Dovrò aspettare l’estate e le
vacanze di Calabria. Sono ormai più di sei anni che la nostra Cooperativa
organizza per i ragazzi stranieri che accoglie una settimana di vacanza in
Calabria, a Scarcelli, frazione di Fuscaldo, paesino un po’ disperso sui monti
ma a pochi chilometri dal mare. Lì si è ospiti della Cooperativa il Segno che
ha avviato una piccola azienda agricola a filiera corta, nella quale si
producono e si commercializzano ortaggi freschi e conservati, certificati Bio.
Questa attività è nata dal recupero di un fondo abbandonato di due ettari, di
proprietà del Comune di Paola, e della stazione ferroviaria di Fuscaldo,
inattiva da almeno 15 anni. Durante la settimana con i ragazzi si svolgono
attività che ruotano attorno ai campi e al laboratorio di trasformazione
ricavato nella Stazione e nel tempo libero si va al mare.
È proprio questo tempo più
informale, dilatato e condiviso, in cui non si deve correre da una parte
all’altra, non si hanno scadenze o orari ferrei che scandiscono la giornata,
che mi permette di conoscere meglio i ragazzi che accompagno e vederli sotto
altri punti di vista.
È durante uno di questi pomeriggi
passati in spiaggia, mentre alcuni ragazzi sono in acqua, altri giocano a bocce
e altri ancora sonnecchiano sotto l’ombrellone, che Sousa mi racconta un po’ la
sua storia. Senza titubanze, in semplicità risponde alle mie domande, mi sento
quasi più timorosa io nel farle che lui a rispondere. La sua schiettezza è
disarmante.
Così scopro che suo padre era un
militare e ricopriva un ruolo di primo piano anche nella politica nazionale, in
seguito al un colpo di Stato del 2012 suo papà viene ucciso in quanto accusato
di tradimento.
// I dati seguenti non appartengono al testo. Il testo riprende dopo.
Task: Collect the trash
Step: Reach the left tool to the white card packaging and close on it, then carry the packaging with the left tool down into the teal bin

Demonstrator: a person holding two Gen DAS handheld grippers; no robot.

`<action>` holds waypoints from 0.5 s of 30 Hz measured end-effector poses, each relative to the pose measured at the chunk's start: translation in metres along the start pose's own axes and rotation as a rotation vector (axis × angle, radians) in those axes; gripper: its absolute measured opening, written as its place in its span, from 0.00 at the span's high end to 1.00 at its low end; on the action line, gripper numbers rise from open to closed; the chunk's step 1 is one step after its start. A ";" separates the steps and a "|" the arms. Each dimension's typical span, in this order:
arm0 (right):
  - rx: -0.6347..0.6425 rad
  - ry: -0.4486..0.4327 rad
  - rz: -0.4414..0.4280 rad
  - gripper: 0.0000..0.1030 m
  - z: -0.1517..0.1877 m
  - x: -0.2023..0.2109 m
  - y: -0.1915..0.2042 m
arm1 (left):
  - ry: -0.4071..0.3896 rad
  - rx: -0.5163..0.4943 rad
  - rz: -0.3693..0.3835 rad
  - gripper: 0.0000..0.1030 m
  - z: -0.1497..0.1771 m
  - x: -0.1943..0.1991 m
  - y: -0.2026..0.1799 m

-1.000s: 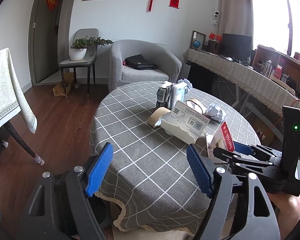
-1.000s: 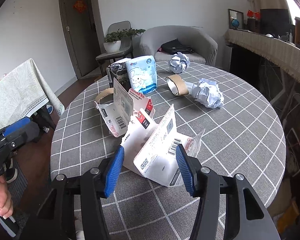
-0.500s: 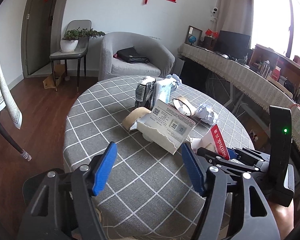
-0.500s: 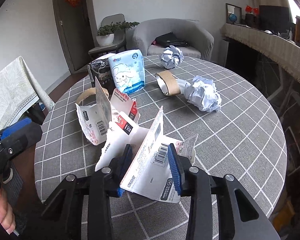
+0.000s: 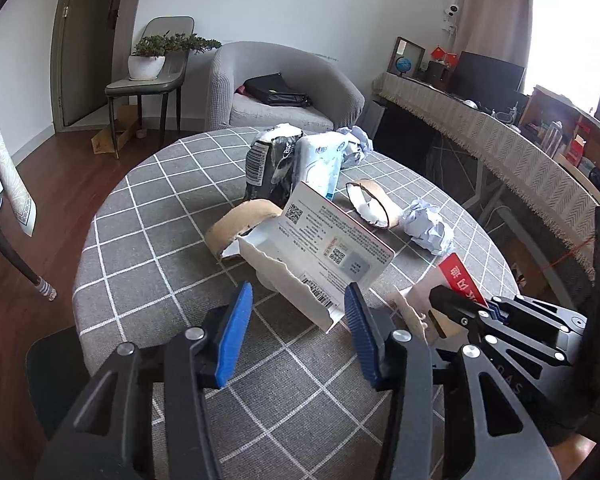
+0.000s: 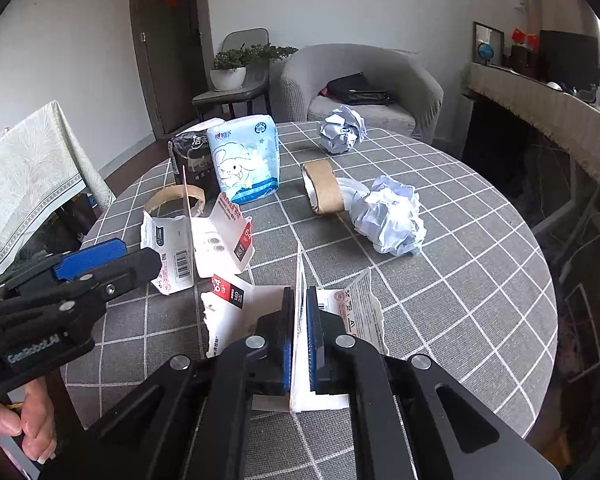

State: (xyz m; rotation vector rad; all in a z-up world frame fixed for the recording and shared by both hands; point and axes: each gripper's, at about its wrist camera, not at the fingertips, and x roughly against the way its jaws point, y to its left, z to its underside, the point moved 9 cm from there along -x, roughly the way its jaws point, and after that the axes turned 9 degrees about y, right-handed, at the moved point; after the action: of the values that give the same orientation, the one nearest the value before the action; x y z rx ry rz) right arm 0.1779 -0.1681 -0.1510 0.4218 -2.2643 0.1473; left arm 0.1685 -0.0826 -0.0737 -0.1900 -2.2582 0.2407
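The right gripper [image 6: 299, 344] pinches a torn white card [image 6: 300, 300] standing on the counter [image 6: 480, 280]. The left gripper [image 5: 296, 320] is wide apart, near another card [image 5: 332, 244]. Paper balls [image 6: 388, 220] and tape rolls [image 6: 324, 194] lie farther back.

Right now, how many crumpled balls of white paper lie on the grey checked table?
2: one crumpled white paper ball at the far edge near the armchair, another mid-table beside the brown cardboard tape roll. Packages may hide others.
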 end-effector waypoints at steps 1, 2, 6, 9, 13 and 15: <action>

A questo punto per la famiglia di Sousa diventa pericoloso
rimanere a vivere in Guinea e quindi decidono di spostarsi nel vicino Senegal.
In Senegal però Sousa non riesce ad abituarsi alla nuova vita, e così decide
insieme al fratello maggiore di scappare, di nascosto dalla nonna, e tentare la
via che, attraverso il deserto e poi il mare, porta in Europa.
Così inizia il viaggio di Sousa
attraverso il deserto, con mezzi di fortuna e lunghi tratti a piedi, fino ad
arrivare in Libia. In Libia alloggia in un appartamento, insieme al fratello e
ad altri uomini in attesa che qualcuno gli dica che è il loro turno per salire
sulla barca. È a questo punto del suo racconto che Sousa mi dice “In Libia ho
imparato a non avere paura della morte. I primi giorni avevo paura, ma poi mi
sono abituato. Ogni giorno uscivo da quell’appartamento e non sapevo se sarei
riuscito a tornarci”. Non ricorda quanto tempo ha passato in Libia in
quell’appartamento, sa solo che ad un certo punto è salito su una barca ed è
arrivato in Italia.
La storia di Sousa è una tra le
tante, non è l’unica, non è la più tragica, ma è significativa: per me, che da
più di tre anni lavoro in una Cooperativa che accoglie ragazzi come Sousa e per
il territorio di Cremona, che da più di dieci anni è interessato dal fenomeno
migratorio di minori soli e che solo nel 2016 ha registrato un aumento esponenziale
degli arrivi. Che fare con tutti questi ragazzi? Come accoglierli, con quali
modalità e strumenti? Come fare a mettersi in ascolto delle loro storie? Quale
sfida educativa lanciano?
In questo elaborato cercherò di
rispondere a queste domande presentando, nel primo capitolo, alcuni dati del
fenomeno dei Minori stranieri non accompagnati giunti in Italia negli ultimi
anni e in particolare a Cremona nel 2016; nel secondo capitolo mettendo a fuoco
una delle modalità di accoglienza - quella dell’affido -; e infine, nell’ultimo
capitolo, illustrando in modo più dettagliato il sistema di accoglienza della
Cooperativa Nazareth, in cui lavoro come operatrice da più di tre anni proprio
sul servizio dedicato ai minori stranieri e minori richiedenti asilo.